### Your task
Output the listing verbatim, leaving out every picture.

### Data provided
BEGIN

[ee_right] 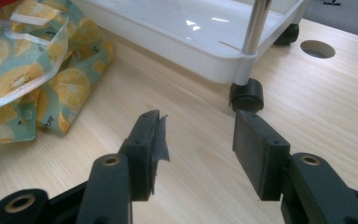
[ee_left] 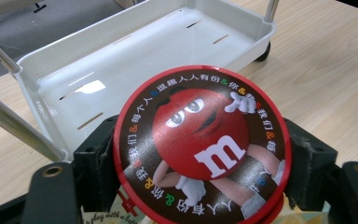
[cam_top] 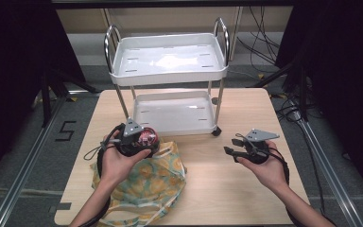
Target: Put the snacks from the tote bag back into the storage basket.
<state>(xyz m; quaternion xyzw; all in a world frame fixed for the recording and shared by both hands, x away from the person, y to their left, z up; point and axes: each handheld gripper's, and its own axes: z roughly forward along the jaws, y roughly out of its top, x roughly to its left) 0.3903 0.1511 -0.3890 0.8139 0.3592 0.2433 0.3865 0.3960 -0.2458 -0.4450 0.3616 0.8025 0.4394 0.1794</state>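
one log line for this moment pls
left gripper: shut on tin above bag | right gripper: open, empty | cart: empty

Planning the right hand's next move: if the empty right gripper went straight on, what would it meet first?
Probably the black caster wheel of the white two-tier plastic cart; the right gripper points about there, over bare table.

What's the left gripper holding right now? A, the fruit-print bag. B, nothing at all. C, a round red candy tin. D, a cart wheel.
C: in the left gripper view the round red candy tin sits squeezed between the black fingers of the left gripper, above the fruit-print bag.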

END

### Solution for this problem
[ee_right] 
[ee_left] 
[cam_top] 
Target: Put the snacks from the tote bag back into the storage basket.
<state>(xyz m; quaternion xyzw; all in a world frame fixed for the recording and shared by both hands, x away from the person, y to their left, z up; point and axes: each handheld gripper's, and its own axes: z roughly forward along the jaws, y roughly out of its top, x roughly to its left) 0.3903 0.1511 -0.3890 0.8139 0.3592 0.2433 0.3865 0.3960 -0.2458 -0.4450 0.3616 0.8025 0.4394 0.1794</state>
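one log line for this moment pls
left gripper: shut on tin above bag | right gripper: open, empty | cart: empty

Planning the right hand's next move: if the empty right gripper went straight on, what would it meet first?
Probably the black caster wheel of the white two-tier plastic cart; the right gripper points about there, over bare table.

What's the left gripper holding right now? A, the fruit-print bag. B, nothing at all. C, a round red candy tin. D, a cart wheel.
C: in the left gripper view the round red candy tin sits squeezed between the black fingers of the left gripper, above the fruit-print bag.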

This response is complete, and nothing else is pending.